** About this exercise **
Please restate each entry that follows word for word.

___ Dataset entries ___

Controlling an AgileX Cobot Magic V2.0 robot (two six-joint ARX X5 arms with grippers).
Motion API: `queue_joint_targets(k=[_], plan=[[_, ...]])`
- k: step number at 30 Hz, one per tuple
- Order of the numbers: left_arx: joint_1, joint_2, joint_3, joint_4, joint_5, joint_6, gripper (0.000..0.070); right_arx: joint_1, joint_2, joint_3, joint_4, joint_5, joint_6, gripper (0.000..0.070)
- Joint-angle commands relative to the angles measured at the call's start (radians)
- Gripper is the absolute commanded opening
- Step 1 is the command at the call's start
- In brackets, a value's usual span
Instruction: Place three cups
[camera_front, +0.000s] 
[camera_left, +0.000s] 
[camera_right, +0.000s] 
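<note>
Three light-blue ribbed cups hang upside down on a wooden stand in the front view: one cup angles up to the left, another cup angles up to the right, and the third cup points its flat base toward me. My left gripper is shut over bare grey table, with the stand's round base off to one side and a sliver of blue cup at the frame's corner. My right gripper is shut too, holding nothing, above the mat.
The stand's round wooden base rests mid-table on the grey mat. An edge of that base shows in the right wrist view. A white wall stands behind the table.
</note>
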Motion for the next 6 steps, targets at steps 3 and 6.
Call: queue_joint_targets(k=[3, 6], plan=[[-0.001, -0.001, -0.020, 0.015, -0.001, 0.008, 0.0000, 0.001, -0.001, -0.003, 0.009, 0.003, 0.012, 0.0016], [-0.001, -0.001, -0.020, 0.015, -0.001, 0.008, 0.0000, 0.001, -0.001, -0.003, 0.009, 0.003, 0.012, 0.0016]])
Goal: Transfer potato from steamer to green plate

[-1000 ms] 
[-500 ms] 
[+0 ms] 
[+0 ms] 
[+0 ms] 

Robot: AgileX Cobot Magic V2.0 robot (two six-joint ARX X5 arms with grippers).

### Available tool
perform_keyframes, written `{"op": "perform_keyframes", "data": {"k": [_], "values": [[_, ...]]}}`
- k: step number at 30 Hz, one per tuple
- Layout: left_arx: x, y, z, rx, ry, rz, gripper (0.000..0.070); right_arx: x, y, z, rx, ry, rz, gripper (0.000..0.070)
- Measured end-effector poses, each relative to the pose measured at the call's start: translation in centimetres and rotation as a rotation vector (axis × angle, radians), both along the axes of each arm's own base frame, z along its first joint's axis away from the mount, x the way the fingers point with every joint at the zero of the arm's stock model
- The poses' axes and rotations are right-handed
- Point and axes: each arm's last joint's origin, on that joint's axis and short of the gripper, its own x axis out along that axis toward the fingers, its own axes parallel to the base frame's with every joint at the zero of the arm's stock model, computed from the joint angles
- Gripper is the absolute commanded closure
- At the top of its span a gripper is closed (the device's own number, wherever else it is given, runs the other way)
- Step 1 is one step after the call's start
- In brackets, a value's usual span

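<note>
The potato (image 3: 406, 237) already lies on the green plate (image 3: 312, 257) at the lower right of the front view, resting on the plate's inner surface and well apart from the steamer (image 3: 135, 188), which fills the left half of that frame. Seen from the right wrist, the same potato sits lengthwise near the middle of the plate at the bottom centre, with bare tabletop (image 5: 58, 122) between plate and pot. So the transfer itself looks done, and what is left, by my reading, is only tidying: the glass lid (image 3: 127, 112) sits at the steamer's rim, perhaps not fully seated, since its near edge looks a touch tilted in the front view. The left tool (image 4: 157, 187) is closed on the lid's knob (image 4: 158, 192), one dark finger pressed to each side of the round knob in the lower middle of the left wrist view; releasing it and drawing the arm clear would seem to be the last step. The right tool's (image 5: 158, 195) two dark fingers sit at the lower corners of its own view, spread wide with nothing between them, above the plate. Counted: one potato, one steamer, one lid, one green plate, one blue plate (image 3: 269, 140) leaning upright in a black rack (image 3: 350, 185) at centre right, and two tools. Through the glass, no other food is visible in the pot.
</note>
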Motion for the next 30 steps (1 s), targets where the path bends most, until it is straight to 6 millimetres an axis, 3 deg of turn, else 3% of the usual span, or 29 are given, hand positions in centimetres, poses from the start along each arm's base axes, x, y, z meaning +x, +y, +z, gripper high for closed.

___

** Response area **
Controlling an AgileX Cobot Magic V2.0 robot (two six-joint ARX X5 arms with grippers).
Motion API: `queue_joint_targets(k=[_], plan=[[_, ...]])`
- k: step number at 30 Hz, one per tuple
- Order of the numbers: left_arx: joint_1, joint_2, joint_3, joint_4, joint_5, joint_6, gripper (0.000..0.070); right_arx: joint_1, joint_2, joint_3, joint_4, joint_5, joint_6, gripper (0.000..0.070)
- Joint-angle commands relative to the angles measured at the call's start (radians)
- Gripper is the absolute commanded opening
- Step 1 is the command at the call's start
- In brackets, a value's usual span
Instruction: Place three cups
[camera_front, +0.000s] 
[camera_left, +0.000s] 
[camera_right, +0.000s] 
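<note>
Three light-blue ribbed cups hang upside down on a wooden stand in the front view: one cup angles up to the left, another cup angles up to the right, and the third cup points its flat base toward me. My left gripper is shut over bare grey table, with the stand's round base off to one side and a sliver of blue cup at the frame's corner. My right gripper is shut too, holding nothing, above the mat.
The stand's round wooden base rests mid-table on the grey mat. An edge of that base shows in the right wrist view. A white wall stands behind the table.
</note>
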Motion for the next 6 steps, targets at steps 3 and 6.
Call: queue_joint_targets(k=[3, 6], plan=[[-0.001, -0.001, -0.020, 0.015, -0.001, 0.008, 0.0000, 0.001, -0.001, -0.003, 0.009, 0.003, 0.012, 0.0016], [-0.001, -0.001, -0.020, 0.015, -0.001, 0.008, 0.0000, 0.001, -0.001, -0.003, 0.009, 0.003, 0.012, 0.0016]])
Goal: Transfer potato from steamer to green plate

[-1000 ms] 
[-500 ms] 
[+0 ms] 
[+0 ms] 
[+0 ms] 

Robot: AgileX Cobot Magic V2.0 robot (two six-joint ARX X5 arms with grippers).

### Available tool
perform_keyframes, written `{"op": "perform_keyframes", "data": {"k": [_], "values": [[_, ...]]}}`
- k: step number at 30 Hz, one per tuple
- Layout: left_arx: x, y, z, rx, ry, rz, gripper (0.000..0.070); right_arx: x, y, z, rx, ry, rz, gripper (0.000..0.070)
- Measured end-effector poses, each relative to the pose measured at the call's start: translation in centimetres and rotation as a rotation vector (axis × angle, radians), both along the axes of each arm's own base frame, z along its first joint's axis away from the mount, x the way the fingers point with every joint at the zero of the arm's stock model
- The poses' axes and rotations are right-handed
- Point and axes: each arm's last joint's origin, on that joint's axis and short of the gripper, its own x axis out along that axis toward the fingers, its own axes parallel to the base frame's with every joint at the zero of the arm's stock model, computed from the joint angles
- Gripper is the absolute commanded closure
- At the top of its span a gripper is closed (the device's own number, wherever else it is given, runs the other way)
- Step 1 is one step after the call's start
- In brackets, a value's usual span

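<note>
The potato (image 3: 406, 237) already lies on the green plate (image 3: 312, 257) at the lower right of the front view, resting on the plate's inner surface and well apart from the steamer (image 3: 135, 188), which fills the left half of that frame. Seen from the right wrist, the same potato sits lengthwise near the middle of the plate at the bottom centre, with bare tabletop (image 5: 58, 122) between plate and pot. So the transfer itself looks done, and what is left, by my reading, is only tidying: the glass lid (image 3: 127, 112) sits at the steamer's rim, perhaps not fully seated, since its near edge looks a touch tilted in the front view. The left tool (image 4: 157, 187) is closed on the lid's knob (image 4: 158, 192), one dark finger pressed to each side of the round knob in the lower middle of the left wrist view; releasing it and drawing the arm clear would seem to be the last step. The right tool's (image 5: 158, 195) two dark fingers sit at the lower corners of its own view, spread wide with nothing between them, above the plate. Counted: one potato, one steamer, one lid, one green plate, one blue plate (image 3: 269, 140) leaning upright in a black rack (image 3: 350, 185) at centre right, and two tools. Through the glass, no other food is visible in the pot.
</note>
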Motion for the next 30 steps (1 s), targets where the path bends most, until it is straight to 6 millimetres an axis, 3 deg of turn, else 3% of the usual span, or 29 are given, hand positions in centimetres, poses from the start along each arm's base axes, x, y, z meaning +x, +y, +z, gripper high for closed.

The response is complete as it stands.